Mpep menambahkan, selama proses menuju PAW berlangsung, Pj Kuwu diharapkan mampu menjaga stabilitas pemerintahan desa. Pelayanan kepada masyarakat harus tetap menjadi prioritas sehingga pergantian kepemimpinan tidak berdampak terhadap program pembangunan maupun aktivitas pemerintahan yang sedang berjalan.

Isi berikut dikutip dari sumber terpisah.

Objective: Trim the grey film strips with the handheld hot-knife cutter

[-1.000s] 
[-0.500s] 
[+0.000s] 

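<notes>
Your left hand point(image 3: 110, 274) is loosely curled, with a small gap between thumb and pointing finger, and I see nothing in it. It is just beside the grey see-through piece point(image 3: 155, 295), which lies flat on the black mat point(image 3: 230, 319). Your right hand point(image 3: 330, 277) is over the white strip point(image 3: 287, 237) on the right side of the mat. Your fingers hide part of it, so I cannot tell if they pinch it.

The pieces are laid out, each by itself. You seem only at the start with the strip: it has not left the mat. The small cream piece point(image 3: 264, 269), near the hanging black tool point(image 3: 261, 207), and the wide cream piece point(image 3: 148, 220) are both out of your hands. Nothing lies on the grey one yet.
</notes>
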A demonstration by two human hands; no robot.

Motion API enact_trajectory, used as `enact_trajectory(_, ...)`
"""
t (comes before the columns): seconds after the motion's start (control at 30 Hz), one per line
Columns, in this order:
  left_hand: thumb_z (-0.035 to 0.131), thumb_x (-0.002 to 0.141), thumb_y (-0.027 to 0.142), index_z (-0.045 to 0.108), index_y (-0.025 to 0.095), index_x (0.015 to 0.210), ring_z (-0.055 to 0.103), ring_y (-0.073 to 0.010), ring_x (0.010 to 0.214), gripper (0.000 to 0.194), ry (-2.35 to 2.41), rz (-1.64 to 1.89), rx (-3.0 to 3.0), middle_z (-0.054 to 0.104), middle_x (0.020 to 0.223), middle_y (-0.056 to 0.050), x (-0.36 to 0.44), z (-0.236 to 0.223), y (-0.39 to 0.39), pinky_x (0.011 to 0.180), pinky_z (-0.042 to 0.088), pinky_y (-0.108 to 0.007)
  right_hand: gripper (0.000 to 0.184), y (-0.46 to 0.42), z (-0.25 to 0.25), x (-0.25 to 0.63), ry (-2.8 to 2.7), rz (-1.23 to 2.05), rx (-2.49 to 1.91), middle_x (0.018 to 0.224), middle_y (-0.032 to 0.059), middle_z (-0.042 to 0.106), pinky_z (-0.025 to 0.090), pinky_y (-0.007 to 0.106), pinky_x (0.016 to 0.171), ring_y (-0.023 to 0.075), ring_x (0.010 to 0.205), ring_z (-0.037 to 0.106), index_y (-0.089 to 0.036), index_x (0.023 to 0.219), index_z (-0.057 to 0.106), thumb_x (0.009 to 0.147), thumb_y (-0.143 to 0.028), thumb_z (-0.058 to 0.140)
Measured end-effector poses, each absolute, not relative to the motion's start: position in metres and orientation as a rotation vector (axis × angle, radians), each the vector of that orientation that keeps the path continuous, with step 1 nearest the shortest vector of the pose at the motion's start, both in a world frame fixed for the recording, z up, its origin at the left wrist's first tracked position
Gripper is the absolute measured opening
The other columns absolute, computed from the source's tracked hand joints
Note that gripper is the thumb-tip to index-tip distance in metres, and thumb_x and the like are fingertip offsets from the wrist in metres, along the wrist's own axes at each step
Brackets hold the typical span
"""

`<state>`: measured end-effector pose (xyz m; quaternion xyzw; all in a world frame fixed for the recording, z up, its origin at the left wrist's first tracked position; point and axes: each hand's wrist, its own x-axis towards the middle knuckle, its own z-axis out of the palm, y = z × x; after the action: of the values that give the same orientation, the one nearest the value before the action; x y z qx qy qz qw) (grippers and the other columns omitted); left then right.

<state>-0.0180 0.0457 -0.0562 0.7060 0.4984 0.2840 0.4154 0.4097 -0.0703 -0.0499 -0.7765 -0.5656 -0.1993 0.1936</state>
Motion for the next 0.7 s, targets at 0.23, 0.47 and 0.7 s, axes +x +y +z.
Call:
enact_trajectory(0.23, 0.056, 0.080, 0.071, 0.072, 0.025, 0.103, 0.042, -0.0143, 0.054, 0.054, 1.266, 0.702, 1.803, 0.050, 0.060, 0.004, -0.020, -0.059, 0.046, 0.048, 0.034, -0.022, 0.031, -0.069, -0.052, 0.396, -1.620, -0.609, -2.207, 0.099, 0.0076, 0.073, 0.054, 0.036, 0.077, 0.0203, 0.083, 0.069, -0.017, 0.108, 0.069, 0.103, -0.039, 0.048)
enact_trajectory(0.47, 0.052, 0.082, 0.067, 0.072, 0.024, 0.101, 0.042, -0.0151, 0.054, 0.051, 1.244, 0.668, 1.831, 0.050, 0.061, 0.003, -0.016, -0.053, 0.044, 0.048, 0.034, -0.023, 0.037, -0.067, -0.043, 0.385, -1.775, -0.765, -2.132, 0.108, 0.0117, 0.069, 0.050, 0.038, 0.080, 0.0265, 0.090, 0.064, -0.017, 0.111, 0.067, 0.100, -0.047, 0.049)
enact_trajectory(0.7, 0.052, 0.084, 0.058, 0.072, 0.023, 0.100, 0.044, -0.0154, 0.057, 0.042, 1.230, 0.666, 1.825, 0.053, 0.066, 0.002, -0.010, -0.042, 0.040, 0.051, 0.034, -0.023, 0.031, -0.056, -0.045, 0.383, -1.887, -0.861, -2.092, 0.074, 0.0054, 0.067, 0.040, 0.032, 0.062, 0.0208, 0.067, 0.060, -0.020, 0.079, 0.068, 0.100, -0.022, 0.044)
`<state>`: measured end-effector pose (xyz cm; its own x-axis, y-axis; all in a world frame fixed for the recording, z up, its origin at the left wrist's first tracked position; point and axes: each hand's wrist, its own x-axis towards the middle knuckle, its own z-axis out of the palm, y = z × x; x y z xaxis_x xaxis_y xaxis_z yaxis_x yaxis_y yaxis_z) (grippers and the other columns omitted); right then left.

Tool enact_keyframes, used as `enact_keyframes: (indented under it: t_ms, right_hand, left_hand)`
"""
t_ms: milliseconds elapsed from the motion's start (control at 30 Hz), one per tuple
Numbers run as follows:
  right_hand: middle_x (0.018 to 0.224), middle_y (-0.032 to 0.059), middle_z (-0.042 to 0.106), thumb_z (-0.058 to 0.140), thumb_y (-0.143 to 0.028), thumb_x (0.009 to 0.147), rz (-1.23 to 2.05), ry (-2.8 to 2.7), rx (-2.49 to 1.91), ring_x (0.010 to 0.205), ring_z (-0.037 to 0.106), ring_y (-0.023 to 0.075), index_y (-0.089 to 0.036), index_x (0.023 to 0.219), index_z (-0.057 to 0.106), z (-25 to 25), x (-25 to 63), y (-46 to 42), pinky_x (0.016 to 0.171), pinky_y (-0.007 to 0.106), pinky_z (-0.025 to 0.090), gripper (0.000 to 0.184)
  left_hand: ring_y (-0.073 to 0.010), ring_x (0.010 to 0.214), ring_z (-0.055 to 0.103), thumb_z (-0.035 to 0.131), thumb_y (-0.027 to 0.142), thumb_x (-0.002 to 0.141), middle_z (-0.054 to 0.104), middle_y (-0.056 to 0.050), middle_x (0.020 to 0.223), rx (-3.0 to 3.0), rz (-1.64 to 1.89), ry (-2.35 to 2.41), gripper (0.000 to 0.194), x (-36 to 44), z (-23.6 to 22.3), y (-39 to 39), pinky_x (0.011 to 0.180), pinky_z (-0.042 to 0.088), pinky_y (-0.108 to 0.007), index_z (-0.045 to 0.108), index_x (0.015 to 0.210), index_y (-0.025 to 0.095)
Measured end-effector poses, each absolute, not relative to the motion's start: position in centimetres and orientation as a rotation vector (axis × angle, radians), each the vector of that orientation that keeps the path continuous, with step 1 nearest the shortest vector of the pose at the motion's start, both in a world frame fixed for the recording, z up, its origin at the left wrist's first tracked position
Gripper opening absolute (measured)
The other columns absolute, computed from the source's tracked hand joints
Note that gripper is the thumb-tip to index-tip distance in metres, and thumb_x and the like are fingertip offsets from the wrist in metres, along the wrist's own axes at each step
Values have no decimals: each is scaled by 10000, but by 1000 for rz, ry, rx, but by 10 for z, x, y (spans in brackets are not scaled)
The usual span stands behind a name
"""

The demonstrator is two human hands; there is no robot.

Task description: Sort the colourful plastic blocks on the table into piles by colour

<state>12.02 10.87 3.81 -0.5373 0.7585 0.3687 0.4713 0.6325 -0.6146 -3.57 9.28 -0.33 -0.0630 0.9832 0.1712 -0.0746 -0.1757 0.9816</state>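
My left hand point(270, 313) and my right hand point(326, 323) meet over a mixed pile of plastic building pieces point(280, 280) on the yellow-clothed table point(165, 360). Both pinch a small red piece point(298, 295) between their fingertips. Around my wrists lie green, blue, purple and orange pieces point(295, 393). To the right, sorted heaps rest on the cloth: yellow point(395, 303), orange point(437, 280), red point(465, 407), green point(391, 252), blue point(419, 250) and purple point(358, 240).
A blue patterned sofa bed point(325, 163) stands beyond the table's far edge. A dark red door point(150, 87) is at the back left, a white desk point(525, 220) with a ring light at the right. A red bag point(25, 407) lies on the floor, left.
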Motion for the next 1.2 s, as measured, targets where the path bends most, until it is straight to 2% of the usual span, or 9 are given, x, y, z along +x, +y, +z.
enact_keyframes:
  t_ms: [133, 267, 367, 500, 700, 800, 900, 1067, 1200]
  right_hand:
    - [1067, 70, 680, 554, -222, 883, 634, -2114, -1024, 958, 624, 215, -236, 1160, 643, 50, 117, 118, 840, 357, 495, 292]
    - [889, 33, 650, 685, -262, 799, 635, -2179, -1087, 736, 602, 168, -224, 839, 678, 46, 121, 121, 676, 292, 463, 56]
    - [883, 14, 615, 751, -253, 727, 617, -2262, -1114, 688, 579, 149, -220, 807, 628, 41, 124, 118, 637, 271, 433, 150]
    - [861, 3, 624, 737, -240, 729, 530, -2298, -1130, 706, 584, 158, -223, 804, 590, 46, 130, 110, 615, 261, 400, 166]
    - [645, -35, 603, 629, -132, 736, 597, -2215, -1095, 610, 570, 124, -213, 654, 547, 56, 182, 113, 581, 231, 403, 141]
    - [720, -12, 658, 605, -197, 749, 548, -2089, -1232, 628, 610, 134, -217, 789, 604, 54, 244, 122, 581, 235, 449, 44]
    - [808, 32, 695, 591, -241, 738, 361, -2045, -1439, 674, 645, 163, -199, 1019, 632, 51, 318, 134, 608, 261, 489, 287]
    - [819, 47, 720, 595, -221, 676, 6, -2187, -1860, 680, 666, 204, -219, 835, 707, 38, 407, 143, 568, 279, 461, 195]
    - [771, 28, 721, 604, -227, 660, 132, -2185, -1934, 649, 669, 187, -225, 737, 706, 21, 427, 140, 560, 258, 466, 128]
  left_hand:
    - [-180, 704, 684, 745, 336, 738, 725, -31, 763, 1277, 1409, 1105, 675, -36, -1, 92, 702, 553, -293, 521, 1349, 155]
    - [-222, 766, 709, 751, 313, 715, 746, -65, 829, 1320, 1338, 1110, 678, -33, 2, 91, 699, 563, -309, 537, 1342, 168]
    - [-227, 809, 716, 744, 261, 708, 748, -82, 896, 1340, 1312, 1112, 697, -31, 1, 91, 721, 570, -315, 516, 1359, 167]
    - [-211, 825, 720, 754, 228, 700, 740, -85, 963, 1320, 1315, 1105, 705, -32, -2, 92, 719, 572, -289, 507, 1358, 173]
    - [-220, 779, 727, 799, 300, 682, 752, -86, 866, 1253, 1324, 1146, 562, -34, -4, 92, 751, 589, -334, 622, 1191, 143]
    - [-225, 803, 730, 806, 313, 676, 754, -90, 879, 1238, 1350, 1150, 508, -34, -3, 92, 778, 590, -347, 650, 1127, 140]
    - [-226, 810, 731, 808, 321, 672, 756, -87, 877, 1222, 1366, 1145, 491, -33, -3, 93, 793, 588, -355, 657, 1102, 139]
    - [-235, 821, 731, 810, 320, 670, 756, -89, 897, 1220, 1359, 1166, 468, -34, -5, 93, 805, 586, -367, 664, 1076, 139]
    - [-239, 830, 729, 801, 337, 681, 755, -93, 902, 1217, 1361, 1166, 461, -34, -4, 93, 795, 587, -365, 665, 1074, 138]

Sementara terkait persoalan hukum dan administrasi yang sebelumnya berkaitan dengan Kuwu Yudha, Mpep menyebut proses pemberhentian tetap telah dilakukan melalui mekanisme administratif sesuai ketentuan.
“Pemberhentian dilakukan karena yang bersangkutan melanggar ketentuan administrasi, termasuk tidak menjalankan tugas lebih dari 60 hari,” pungkasnya.
Dengan adanya pemberhentian tetap tersebut, Pemerintah Desa Ciledug Tengah kini bersiap memasuki masa transisi pemerintahan. Pengusulan Pj Kuwu dan persiapan PAW menjadi tahapan penting untuk memastikan kepemimpinan desa kembali berjalan secara definitif melalui mekanisme yang telah ditetapkan.